--- Problem requirements ---
Whenever "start" occurs in a line of the material, list that line.

--- Supplied information ---
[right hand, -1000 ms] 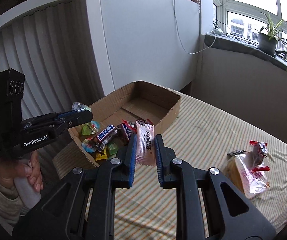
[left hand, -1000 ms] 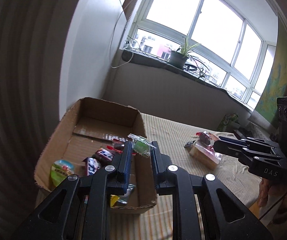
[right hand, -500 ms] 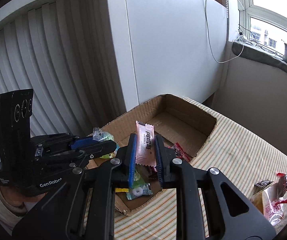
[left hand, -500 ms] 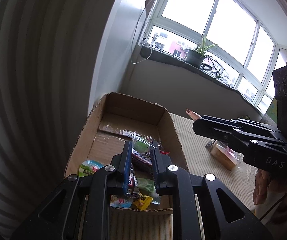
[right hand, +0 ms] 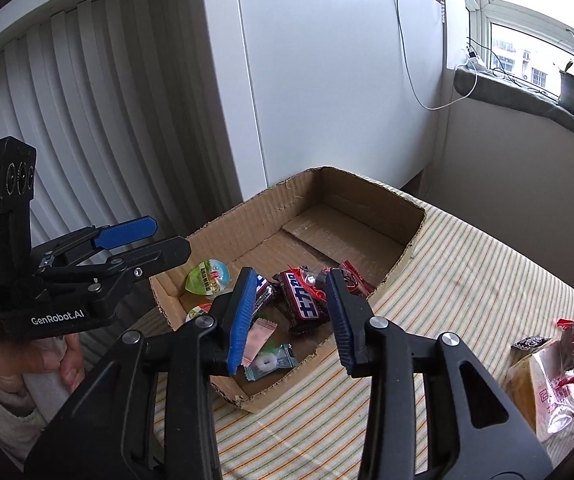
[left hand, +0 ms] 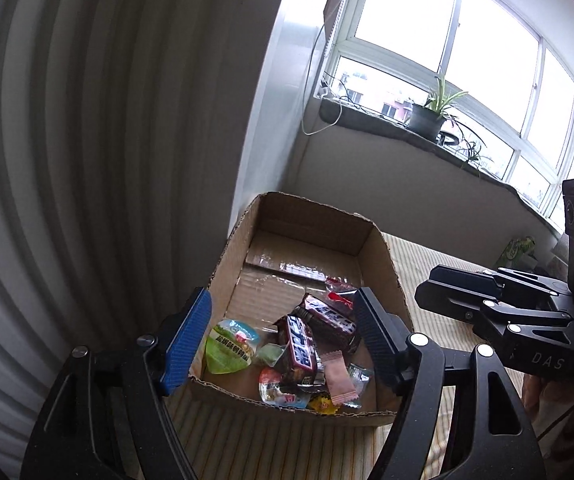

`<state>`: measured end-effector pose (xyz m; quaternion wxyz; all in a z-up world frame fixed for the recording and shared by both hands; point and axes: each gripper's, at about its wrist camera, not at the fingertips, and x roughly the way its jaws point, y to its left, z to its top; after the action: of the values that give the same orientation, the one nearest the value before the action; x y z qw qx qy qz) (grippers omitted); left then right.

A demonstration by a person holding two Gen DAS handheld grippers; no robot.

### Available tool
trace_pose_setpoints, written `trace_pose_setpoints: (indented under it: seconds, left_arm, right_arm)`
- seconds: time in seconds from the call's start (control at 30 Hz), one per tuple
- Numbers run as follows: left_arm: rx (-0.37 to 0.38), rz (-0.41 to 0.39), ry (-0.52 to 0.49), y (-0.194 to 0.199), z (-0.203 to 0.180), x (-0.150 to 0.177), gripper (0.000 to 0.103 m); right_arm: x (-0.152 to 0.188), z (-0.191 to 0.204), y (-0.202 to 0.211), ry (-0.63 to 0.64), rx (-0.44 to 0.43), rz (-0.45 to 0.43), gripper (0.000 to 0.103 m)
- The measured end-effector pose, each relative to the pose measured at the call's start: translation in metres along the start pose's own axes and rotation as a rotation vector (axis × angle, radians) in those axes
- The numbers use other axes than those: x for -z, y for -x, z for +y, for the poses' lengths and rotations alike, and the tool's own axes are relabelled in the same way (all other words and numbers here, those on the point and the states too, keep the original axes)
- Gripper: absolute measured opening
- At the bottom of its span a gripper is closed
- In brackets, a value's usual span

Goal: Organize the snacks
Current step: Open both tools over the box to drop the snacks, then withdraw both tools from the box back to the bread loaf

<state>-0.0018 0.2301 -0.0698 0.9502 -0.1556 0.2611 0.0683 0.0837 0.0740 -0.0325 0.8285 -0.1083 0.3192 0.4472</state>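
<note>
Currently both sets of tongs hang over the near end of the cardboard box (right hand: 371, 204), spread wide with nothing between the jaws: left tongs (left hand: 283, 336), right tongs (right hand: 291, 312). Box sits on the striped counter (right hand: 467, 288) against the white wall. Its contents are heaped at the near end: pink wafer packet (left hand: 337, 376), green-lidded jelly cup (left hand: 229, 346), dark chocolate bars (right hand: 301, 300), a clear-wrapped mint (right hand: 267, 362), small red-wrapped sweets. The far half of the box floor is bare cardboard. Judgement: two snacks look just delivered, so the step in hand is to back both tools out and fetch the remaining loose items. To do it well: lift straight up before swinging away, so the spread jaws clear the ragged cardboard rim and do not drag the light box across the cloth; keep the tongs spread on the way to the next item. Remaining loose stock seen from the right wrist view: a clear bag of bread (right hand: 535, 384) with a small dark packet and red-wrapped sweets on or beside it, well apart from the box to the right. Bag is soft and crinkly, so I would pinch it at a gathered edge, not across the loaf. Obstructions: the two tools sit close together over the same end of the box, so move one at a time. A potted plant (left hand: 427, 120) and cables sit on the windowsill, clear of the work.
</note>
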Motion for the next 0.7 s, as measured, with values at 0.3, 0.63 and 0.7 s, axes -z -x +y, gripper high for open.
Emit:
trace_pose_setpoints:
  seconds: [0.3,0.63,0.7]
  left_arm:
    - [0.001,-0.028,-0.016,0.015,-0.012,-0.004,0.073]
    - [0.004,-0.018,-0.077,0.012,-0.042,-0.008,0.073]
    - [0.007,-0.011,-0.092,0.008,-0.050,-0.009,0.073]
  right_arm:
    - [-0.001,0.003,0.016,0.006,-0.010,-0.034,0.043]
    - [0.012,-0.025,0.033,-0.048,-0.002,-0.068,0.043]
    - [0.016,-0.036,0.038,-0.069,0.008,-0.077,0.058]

--- Answer section ---
- seconds: time in seconds from the call's start (control at 30 Hz), one per tuple
- The measured end-effector pose, each relative to the pose measured at the call's start: translation in metres along the start pose's own axes and rotation as a rotation vector (axis × angle, radians) in those axes

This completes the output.